Task material:
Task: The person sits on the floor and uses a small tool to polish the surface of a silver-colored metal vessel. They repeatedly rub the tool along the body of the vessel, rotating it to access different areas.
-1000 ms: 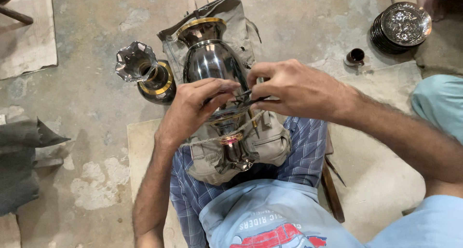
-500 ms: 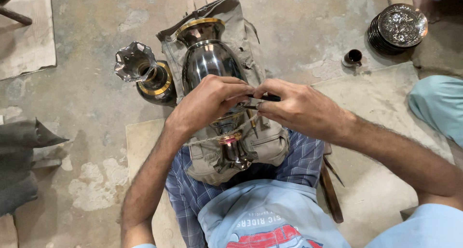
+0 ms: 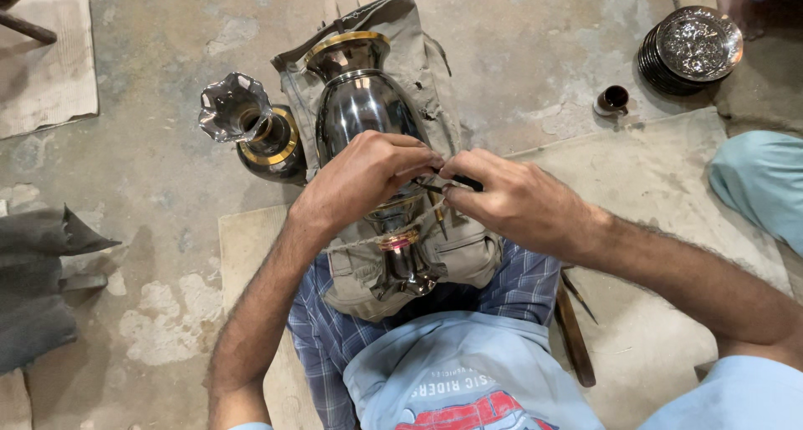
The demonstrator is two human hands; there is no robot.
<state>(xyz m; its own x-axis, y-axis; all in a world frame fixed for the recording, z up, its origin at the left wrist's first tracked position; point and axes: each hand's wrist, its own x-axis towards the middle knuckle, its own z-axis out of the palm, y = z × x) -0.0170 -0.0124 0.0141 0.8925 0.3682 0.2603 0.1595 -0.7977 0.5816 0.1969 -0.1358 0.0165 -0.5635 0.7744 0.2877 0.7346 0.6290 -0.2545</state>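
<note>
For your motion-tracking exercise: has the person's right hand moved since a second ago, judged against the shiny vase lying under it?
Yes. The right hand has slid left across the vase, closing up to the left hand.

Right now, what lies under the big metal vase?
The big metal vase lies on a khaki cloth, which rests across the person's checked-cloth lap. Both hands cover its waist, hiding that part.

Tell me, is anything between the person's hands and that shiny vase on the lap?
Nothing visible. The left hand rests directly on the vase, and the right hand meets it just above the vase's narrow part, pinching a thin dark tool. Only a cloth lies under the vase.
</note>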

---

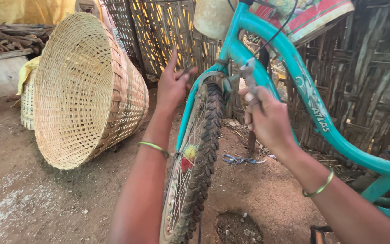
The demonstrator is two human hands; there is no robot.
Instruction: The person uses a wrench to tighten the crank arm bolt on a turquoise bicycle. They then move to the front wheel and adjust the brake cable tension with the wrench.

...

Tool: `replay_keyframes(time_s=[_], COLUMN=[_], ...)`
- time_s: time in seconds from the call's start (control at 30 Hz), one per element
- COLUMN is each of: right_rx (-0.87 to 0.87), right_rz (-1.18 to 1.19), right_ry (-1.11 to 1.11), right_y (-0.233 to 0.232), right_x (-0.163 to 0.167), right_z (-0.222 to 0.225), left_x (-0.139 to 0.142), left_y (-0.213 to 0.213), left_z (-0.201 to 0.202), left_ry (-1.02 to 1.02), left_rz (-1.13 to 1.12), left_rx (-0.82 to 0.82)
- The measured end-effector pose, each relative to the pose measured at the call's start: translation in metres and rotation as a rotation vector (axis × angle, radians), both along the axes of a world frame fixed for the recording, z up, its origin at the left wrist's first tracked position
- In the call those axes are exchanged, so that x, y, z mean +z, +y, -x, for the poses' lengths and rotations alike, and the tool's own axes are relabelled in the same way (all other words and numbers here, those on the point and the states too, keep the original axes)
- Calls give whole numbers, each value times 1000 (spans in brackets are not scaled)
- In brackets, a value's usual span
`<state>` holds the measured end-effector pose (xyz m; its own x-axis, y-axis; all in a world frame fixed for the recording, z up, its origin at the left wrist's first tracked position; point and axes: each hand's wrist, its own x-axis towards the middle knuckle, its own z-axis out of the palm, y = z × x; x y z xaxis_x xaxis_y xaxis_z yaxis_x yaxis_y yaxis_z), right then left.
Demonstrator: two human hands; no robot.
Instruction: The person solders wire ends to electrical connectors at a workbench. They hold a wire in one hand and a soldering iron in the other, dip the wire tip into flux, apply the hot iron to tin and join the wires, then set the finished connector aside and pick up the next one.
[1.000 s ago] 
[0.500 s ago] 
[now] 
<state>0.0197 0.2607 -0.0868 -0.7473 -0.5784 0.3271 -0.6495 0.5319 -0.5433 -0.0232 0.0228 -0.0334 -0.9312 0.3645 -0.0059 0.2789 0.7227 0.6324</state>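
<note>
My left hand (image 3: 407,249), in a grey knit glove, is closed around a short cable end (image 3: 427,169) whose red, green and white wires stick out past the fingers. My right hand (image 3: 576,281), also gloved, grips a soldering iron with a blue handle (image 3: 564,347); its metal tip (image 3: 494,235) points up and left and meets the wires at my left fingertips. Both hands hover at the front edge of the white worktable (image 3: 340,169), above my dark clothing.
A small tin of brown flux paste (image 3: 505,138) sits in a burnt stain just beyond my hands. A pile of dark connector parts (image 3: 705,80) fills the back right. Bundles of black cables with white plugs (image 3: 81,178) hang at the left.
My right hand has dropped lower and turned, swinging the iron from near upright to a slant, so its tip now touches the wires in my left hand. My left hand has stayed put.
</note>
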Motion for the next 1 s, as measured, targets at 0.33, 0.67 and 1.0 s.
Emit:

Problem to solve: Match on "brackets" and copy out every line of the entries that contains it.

Output below:
- Calls give whole numbers, each value times 1000 (spans in brackets are not scaled)
- In brackets, a value's usual span

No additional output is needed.